Дни, когда мы так сильно друг друга любили - страница 2



Я мягко улыбаюсь.

– Мы все смертны, Томас.

– Очень смешно, ма.

– Серьезно, мам. Кто-то из вас заболел?

Джейн сейчас походит на застывшую в стойке гончую, которая навострила уши на шорох в траве. Я обещала себе ничего им не говорить. Во всяком случае, пока.

– Мама!

От настойчивости Джейн у меня покалывает в подмышках, свет вдруг кажется слишком ярким.

– Мама! – вторит ей Вайолет, чувствуя, что они напали на след.

После бесконечных обследований диагноз подтвердился, у моего упорного тайного врага теперь есть имя. Есть объяснение моему состоянию. Теперь я знаю, кто ворует у меня память, мешает организму нормально функционировать, заставляет забыть и саму себя, и тех, кого я люблю. В этом слове гнездится мой страх. Паркинсон. Лекарства, которые должны были помочь, не помогают. Болезнь быстро прогрессирует, врачи разводят руками: они такого не ожидали и не в состоянии объяснить. Я попала в ту невезучую треть пациентов, которой грозит скорая деменция, – этот кошмар мне знаком. В доме для престарелых, где находилась моя мать, пахло гнилью и хлоркой; мать кричала, швыряла вещи, не узнавала меня; в ее воспоминаниях были провалы длиной в десятилетия. Мой конец может быть еще хуже.

– Зачем вы нас обманываете? – обвиняет Джейн, будто приставляя мне нож к горлу.

– Мы не обманываем…

Я зажимаю дрожащие пальцы под коленями, ищу лазейку, не хочу раскрывать диагноз.

– Но и всю правду не говорите!

– Эвелин, скажи, они поймут… – сдается Джозеф.

– Что поймем? – Вайолет бросается к отцу.

– Джозеф…

– Они все равно узнают…

Плечи у него поникли под тяжестью несказанных слов; все силы он потратил на то, чтобы начать разговор.

– Мы ведь это обсуждали!

Я сопротивляюсь желанию утихомирить его, утащить в другую комнату.

– Что именно?

Взгляд Вайолет мечется между нами, она похожа на ребенка, который умоляет рассказать ему «страшный секрет».

– Я так и знала! – восклицает Джейн, воздевая руки.

– Невероятно, – бормочет Томас.

Он встает, подходит к камину и остается там стоять, облокотившись о каминную полку.

– Рас-ска-зы-вай! – Джейн выделяет каждый слог, будто проворачивая ключ в замочной скважине и открывая заветную дверь.

– Эвелин…

– Я не хотела…

– Вы же понимаете, что мы от вас не отстанем, – говорит Томас.

– Мама, что происходит? – В голосе Вайолет нотки страха.

– Вы с папой и так уже заявили, что намерены покончить жизнь самоубийством.
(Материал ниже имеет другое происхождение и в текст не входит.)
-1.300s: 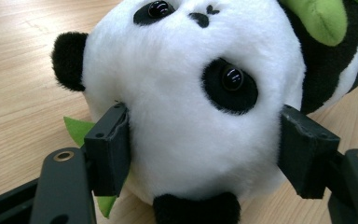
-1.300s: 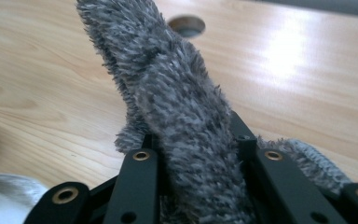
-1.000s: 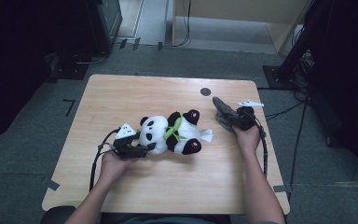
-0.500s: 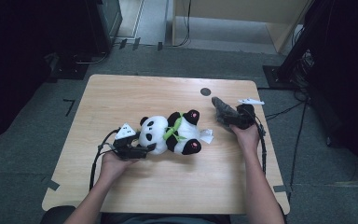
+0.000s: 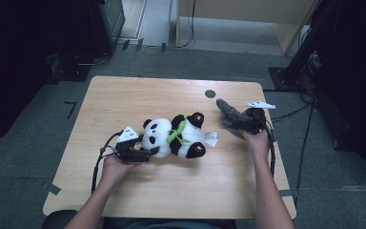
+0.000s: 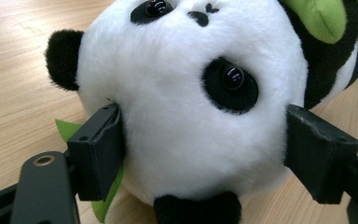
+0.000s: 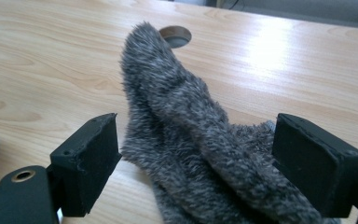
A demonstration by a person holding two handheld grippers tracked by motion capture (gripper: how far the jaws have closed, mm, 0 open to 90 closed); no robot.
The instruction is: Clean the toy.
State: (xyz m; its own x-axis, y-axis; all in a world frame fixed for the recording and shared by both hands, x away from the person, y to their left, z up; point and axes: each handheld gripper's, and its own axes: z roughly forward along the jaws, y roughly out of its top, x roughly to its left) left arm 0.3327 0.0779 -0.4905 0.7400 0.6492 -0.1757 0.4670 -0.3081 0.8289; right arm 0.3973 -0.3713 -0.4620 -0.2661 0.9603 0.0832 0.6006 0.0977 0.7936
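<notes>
Surface (image 5: pixel 138 95): pale wooden top with a round dark hole (image 5: pixel 210 93) near the far edge.
Panda plush (image 5: pixel 174 136): lies on its side at the middle of the surface, head toward the left edge, green scarf at the neck, white tag (image 5: pixel 211 139) by its feet.
Left gripper (image 5: pixel 148 151): near the front-left part, fingers (image 6: pixel 98 149) spread wide and pressed against both sides of the panda's head.
Grey furry cloth (image 7: pixel 191 140): toward the right edge, short of the hole, draped between the right fingers.
Right gripper (image 5: pixel 229 119): fingers (image 7: pixel 86 163) have just been opening and stand wide; the cloth touches the right one, the left one stands just clear of it.
</notes>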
А теперь хотите сообщить еще что-то более ужасное?! Что может быть хуже? – вопрошает Джейн.

Несмотря на абсурдность разговора или как раз из-за нее, мне хочется засмеяться. Я сдерживаюсь, и смех клокочет в горле будто рыдание.

– Будет хуже, если вы начнете со мной носиться как с хрустальной вазой.

Частичное признание, первая за сегодня правда, вырывается у меня против моей воли.

– Значит, ты собралась умирать, – заключает Джейн.

– Через год, – соглашаюсь я, отчаянно желая вернуться к тому, с чего мы начали: «В следующем июне. Это наш последний год».

– Полный трындец, – произносит Томас.

– Ма, слушай…

Слова Джейн – будто рука, протянутая из спасательной лодки. Она, как никто другой, знает, каково это – барахтаться в воде, приготовившись к худшему.

– Ты правда думала, что мы согласно покиваем и оставим все как есть?

Я выдыхаю, беру курс на смирение. «У вас вторая стадия». Шесть месяцев назад даже первая стадия казалась кошмаром. «Болезнь быстро прогрессирует. Обычно между стадиями проходят месяцы, годы, а у вас…» Сейчас я бы все отдала, чтобы вернуться на первую. Джозеф, конечно, прав. Забор, который я воздвигла вокруг своей болезни, слишком хлипок. Даже без моего согласия они разберут его на раз-два.